Los formatos compiten unos con otros, y seguirá ocurriendo mientras la música sea música. Lo importante es disfrutarla. Y retribuirla.
Es como el juego del gato y el ratón. Uno supera al otro, y más de treinta años después, es el otro el que supera a uno. Además, los defensores de uno revisten (o quieren revestir) hechura romántica, mientras los otros optan por lo pragmático. Se dirá, no sin razón, que lo importante es seguir consumiendo música, disfrutando de ella, no importa el formato. Pero parece que las militancias que se adscriben a uno o a otro se resisten a disolverse.
Quienes no se conforman con escuchar sus canciones favoritas en plataformas de streaming, en aplicaciones de videos, en descargas digitales y a través de sus dispositivos móviles (o bien lo hacen pero necesitan también algo más), siguen optando por el vinilo y el CD, los dos vehículos clásicos.
La cinta de casete ha experimentado un ligero repunte, pero no deja de ser anecdótico, un capricho del do it yourself y la autogestión, un remanente de cierta filosofía underground, pese a que se nos dijo que en los EE.UU. perviviría porque son millones los coches que (a diferencia de lo que ocurre en Europa) aún mantienen reproductor de cinta junto a la guantera y los hijos de quienes los compraron no pueden permitirse adquirir uno nuevo. Nanai.
“Los CDs superaron por primera vez a los vinilos en 1988. Los vinilos le dieron la vuelta a la tortilla y volvieron a superar en ventas a los CDs en 2021, más de tres décadas después”.
Son los clásicos discos, más perdurables y resistentes, en todos los sentidos, quienes aguantan el chaparrón, ante las cada vez mayores posibilidades y filtros mediante los que acceder a melodías, riffs, estribillos, sinfonías. Y el precio sigue marcando cierta diferencia entre los negros y los dorados.
Los CDs superaron por primera vez a los vinilos en 1988. Los vinilos le dieron la vuelta a la tortilla y volvieron a superar en ventas a los CDs en 2021, más de treinta años después. Eso sí, en medio de un panorama notablemente distinto, con cifras que prácticamente podríamos considerar residuales frente a las de entonces. Y parece que hay sesgo generacional: la Z es más proclive al vinilo de lo que eran los millennials, según un estudio llevado a cabo en Reino Unido el año pasado.

Está por ver que esa tendencia se afiance en un futuro inmediato: las fábricas de vinilo están ahora prácticamente bloqueadas, atenazadas por la escasez, sus precios siguen al alza y muchas veces sus reediciones son auténticos saqueos al bolsillo del consumidor que no están realmente justificados. Las listas de espera se acumulan: cientos de compradores esperando su copia ante la demanda irresuelta por las fábricas.

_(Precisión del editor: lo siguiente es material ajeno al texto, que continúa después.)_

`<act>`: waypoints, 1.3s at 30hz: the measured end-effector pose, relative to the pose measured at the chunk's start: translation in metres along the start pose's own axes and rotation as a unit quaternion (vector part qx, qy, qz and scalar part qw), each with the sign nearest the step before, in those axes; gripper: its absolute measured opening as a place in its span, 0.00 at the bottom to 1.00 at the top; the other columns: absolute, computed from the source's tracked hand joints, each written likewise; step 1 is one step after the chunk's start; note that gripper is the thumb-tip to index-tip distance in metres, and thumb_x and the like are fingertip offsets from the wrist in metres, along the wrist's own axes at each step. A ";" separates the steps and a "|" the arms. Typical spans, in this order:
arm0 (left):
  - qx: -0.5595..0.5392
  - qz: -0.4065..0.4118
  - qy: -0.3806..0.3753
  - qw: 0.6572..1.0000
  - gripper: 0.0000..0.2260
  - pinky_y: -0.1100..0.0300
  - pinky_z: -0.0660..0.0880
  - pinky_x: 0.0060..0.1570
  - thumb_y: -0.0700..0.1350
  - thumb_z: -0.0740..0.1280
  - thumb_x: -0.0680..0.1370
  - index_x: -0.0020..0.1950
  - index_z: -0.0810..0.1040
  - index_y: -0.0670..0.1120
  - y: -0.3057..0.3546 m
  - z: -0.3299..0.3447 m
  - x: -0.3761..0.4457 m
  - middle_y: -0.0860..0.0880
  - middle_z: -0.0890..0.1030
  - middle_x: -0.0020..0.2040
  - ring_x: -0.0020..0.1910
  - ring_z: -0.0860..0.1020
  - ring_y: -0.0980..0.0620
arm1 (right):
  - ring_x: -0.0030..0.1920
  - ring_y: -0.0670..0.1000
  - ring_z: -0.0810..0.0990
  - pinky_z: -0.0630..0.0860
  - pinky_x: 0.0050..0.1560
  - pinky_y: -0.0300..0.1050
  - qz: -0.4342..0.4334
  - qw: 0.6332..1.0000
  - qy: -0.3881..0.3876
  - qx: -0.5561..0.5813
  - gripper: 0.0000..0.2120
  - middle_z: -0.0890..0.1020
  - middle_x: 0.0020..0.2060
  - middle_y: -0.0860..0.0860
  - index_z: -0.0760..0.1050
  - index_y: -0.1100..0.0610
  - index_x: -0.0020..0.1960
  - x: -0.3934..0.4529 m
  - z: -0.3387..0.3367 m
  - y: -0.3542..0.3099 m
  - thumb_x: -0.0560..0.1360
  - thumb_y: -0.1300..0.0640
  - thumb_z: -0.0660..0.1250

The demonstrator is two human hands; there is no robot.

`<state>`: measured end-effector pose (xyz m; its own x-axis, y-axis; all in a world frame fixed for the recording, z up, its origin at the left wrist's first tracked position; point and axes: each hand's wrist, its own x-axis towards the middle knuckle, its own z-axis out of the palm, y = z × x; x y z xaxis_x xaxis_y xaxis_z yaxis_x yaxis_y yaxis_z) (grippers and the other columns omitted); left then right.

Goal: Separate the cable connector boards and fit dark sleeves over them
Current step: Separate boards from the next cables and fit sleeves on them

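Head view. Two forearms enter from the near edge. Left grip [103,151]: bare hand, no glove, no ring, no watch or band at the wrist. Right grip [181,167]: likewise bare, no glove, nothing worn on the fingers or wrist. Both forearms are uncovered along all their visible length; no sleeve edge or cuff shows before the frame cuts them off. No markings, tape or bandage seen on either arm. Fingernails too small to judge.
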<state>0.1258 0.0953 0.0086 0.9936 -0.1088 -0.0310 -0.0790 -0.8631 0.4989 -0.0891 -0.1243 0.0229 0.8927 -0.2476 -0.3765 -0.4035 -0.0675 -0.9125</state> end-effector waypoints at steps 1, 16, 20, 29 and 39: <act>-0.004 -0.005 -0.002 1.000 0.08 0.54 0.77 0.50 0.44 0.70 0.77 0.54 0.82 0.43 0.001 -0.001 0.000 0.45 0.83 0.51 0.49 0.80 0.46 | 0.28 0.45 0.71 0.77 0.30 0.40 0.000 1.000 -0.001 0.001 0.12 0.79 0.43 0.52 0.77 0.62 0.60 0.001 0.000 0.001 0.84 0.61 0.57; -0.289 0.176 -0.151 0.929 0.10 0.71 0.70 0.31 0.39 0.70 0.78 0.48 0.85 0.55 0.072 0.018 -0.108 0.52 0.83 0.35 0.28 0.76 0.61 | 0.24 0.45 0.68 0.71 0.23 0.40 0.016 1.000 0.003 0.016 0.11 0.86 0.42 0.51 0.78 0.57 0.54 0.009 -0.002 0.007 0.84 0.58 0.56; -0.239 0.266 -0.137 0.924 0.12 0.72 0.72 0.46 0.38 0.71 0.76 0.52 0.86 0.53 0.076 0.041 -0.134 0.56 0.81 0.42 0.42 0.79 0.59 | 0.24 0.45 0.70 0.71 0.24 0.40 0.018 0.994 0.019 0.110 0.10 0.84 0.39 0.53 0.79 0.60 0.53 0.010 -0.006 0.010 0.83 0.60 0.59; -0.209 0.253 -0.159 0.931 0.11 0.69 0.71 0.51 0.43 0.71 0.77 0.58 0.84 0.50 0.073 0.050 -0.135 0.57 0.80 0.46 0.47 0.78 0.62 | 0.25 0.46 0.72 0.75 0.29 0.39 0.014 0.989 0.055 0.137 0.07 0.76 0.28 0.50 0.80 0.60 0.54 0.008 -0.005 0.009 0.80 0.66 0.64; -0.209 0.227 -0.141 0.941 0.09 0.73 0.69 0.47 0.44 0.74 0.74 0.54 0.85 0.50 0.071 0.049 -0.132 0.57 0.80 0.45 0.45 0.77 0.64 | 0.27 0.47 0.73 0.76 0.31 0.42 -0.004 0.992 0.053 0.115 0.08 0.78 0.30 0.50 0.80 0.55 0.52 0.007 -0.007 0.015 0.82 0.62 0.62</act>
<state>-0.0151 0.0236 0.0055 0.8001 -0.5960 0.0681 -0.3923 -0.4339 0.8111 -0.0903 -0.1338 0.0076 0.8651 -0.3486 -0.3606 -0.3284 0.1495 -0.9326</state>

Los románticos incurables siguen renegando del CD, pero hay imperativos prácticos que siguen pesando lo suyo. De hecho, cada vez son más los dispositivos que directamente convierten la música del vinilo al mp3. Pero ojo, porque también ocurre al contrario en este viaje de ida y vuelta entre ambos: acaba de inventarse un reproductor de vinilos que también graba directamente en vinilo desde un dispositivo digital a través de un cable USB. De locos. Ahora también cualquiera de nosotros podrá fabricar (teóricamente) su propio vinilo desde un mp3. Si es que las existencias de acetato responden, claro.
“Acaba de inventarse un reproductor de vinilos que también graba directamente en vinilo desde un dispositivo digital”.
Sea como sea, desde aquí abogamos por comprar música, en el formato que sea. Retribuir a los artistas. Devolverles parte de lo que nos han dado. El vinilo tiene una fisicidad especial, un sonido más denso, con una carga de profundidad de la que quizá carezca el CD, más allá de la cruda espontaneidad de ese rumor de fondo (como de huevos friéndose) que depara la aguja sobre cualquier impureza, y ofrece unas posibilidades gráficas que no tiene ningún otro formato, con portadas, artworks y enfoques que son auténticas obras de arte.
Pero el CD también depara una pulcritud de sonido, una variedad de matices, con todos y cada uno de los instrumentos perfectamente singularizados, una perfección (que puede echar para atrás a los más puristas) y unas ventajas prácticas (mando a distancia y cambio de pistas, mayor capacidad de almacenaje y transporte) que son innegables.
Será apasionante ver cómo se desarrolla esa pugna entre uno y otro formato por la primacía del mercado, por raquítico que sea, pero lo realmente esencial es que sigamos comprando discos, en negro o en dorado. O al menos que sigamos consumiendo música en cualquier modo que permita que el músico, el auténtico protagonista de todo esto, vea retribuida su obra.